▶ Your goal
Once the pictures are set aside, transcribe the remaining data exactly.

▶ Provided data
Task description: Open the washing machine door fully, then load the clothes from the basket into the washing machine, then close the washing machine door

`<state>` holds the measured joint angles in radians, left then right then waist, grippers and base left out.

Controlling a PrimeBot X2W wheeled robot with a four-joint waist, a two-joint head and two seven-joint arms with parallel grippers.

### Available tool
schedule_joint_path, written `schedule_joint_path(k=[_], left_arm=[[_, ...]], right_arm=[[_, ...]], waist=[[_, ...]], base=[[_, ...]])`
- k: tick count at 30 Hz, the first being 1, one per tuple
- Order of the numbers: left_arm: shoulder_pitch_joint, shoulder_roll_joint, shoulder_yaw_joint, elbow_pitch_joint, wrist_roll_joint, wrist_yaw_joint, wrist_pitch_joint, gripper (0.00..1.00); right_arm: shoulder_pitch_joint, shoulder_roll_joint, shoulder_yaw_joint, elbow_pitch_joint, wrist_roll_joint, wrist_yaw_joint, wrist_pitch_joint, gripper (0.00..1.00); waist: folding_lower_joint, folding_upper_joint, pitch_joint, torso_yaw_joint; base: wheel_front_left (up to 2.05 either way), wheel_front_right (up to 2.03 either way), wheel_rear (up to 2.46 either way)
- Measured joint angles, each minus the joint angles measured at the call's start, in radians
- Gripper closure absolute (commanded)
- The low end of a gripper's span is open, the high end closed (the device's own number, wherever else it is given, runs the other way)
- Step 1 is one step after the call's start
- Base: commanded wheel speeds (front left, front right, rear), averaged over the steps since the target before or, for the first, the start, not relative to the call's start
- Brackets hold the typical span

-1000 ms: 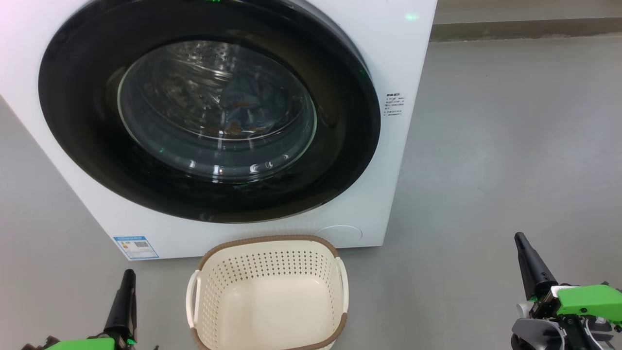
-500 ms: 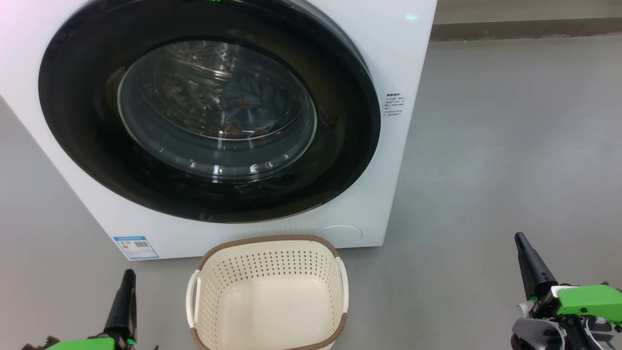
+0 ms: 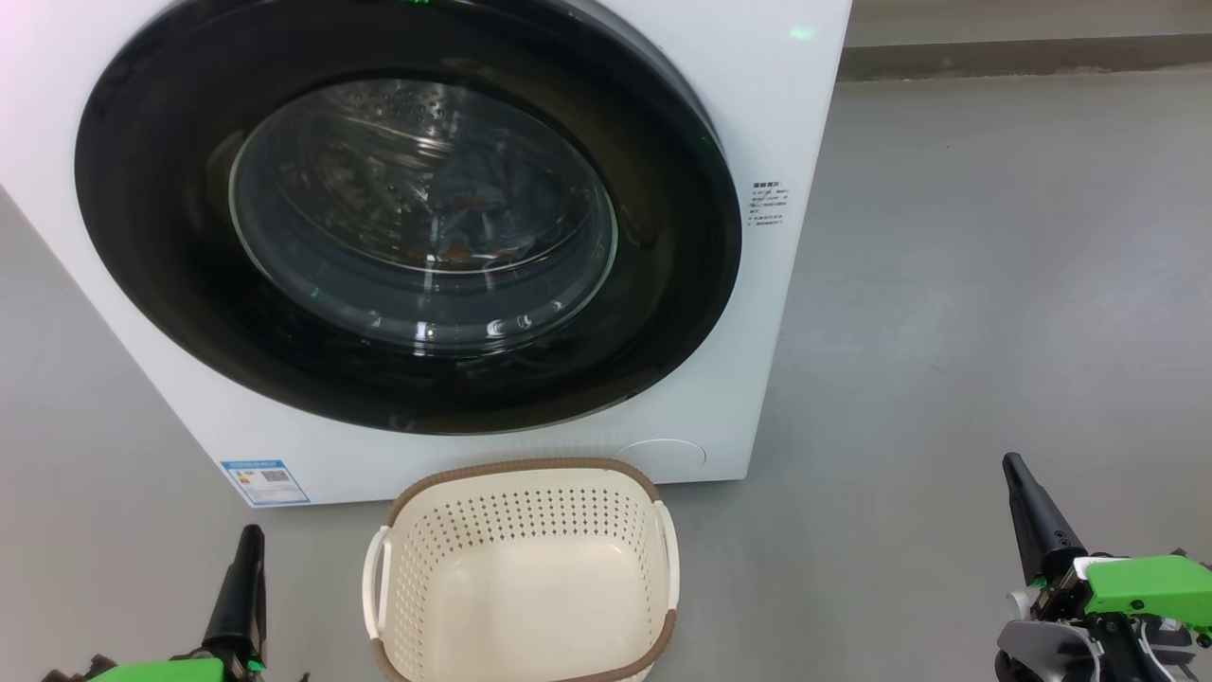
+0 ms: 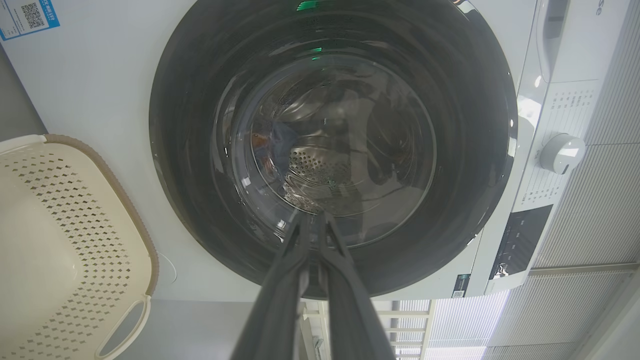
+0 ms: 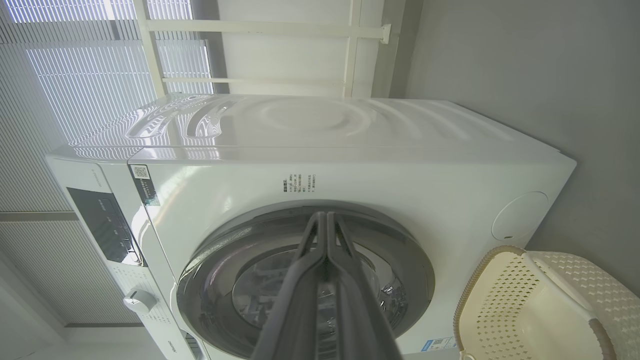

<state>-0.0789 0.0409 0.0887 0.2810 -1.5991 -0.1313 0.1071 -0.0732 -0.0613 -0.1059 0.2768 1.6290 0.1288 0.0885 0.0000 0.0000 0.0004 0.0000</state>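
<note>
Head looks down on the washing machine door [image 3: 421, 213]; wrist views (rolled sideways) share it.

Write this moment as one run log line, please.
door: closed | clothes: in washing machine | basket: empty | left hand: shut, free | right hand: shut, free

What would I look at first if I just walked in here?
The huge round black washing machine door, shut, with blue clothes showing behind its glass. On the floor right in front of the white washing machine sits a cream basket, nothing in it.
</note>
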Motion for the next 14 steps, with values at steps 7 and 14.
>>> schedule_joint_path(k=[7,14], left_arm=[[0.0,0.0,0.0,0.0,0.0,0.0,0.0,1.0],[0.0,0.0,0.0,0.0,0.0,0.0,0.0,1.0]], right_arm=[[0.0,0.0,-0.001,0.0,0.0,0.0,0.0,1.0],[0.0,0.001,-0.001,0.0,0.0,0.0,0.003,1.0]], waist=[[0.0,0.0,0.0,0.0],[0.0,0.0,0.0,0.0]], base=[[0.0,0.0,0.0],[0.0,0.0,0.0]])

▶ Response below
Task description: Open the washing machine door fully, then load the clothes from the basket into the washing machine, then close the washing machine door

`<state>` holds the measured joint angles in radians, left then right then waist, grippers and base left out.

Controlling a PrimeBot X2W wheeled robot with a four-joint waist, a two-joint head and two seven-joint arms with parallel grippers.

### Available tool
schedule_joint_path, written `schedule_joint_path(k=[_], left_arm=[[_, ...]], right_arm=[[_, ...]], waist=[[_, ...]], base=[[_, ...]])`
- k: tick count at 30 Hz, the first being 1, one per tuple
- Order of the numbers: left_arm: shoulder_pitch_joint, shoulder_roll_joint, shoulder_yaw_joint, elbow_pitch_joint, wrist_roll_joint, wrist_yaw_joint, wrist_pitch_joint, gripper (0.00..1.00); right_arm: shoulder_pitch_joint, shoulder_roll_joint, shoulder_yaw_joint, elbow_pitch_joint, wrist_roll_joint, wrist_yaw_joint, wrist_pitch_joint, gripper (0.00..1.00); waist: folding_lower_joint, folding_upper_joint, pitch_joint, torso_yaw_joint; base: wheel_front_left (up to 2.05 either way), wheel_front_right (up to 2.03 either way), wheel_rear (up to 2.46 either way)
- Measured joint angles, each minus the joint angles measured at the call's start, in radians
- Gripper closure absolute (commanded)
- The low end of a gripper's span is open, the high end closed (the device's own number, wherever else it is given, runs the other way)
- Step 1 is one step after the call's start
- Base: commanded wheel speeds (front left, front right, rear), averaged over the steps since the target before or, for the first, the start, not relative to the call's start
- Brackets hold the typical span

-1000 ms: 
-500 ms: 
+0 ms: 
+0 ms: 
+0 ms: 

<state>-0.0789 0.0409 0.0887 0.2810 -1.5991 -0.1313 0.1071 -0.0732 -0.0613 -0.1059 0.2768 1.6290 0.1288 0.0885 0.0000 0.0000 0.0004 0.0000</state>
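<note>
Head looks down on the washing machine door [image 3: 421, 213]; wrist views (rolled sideways) share it.

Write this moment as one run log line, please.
door: closed | clothes: in washing machine | basket: empty | left hand: shut, free | right hand: shut, free

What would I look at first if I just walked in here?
The huge round black washing machine door, shut, with blue clothes showing behind its glass. On the floor right in front of the white washing machine sits a cream basket, nothing in it.
</note>
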Motion for the next 14 steps, with values at steps 7 and 14.
>>> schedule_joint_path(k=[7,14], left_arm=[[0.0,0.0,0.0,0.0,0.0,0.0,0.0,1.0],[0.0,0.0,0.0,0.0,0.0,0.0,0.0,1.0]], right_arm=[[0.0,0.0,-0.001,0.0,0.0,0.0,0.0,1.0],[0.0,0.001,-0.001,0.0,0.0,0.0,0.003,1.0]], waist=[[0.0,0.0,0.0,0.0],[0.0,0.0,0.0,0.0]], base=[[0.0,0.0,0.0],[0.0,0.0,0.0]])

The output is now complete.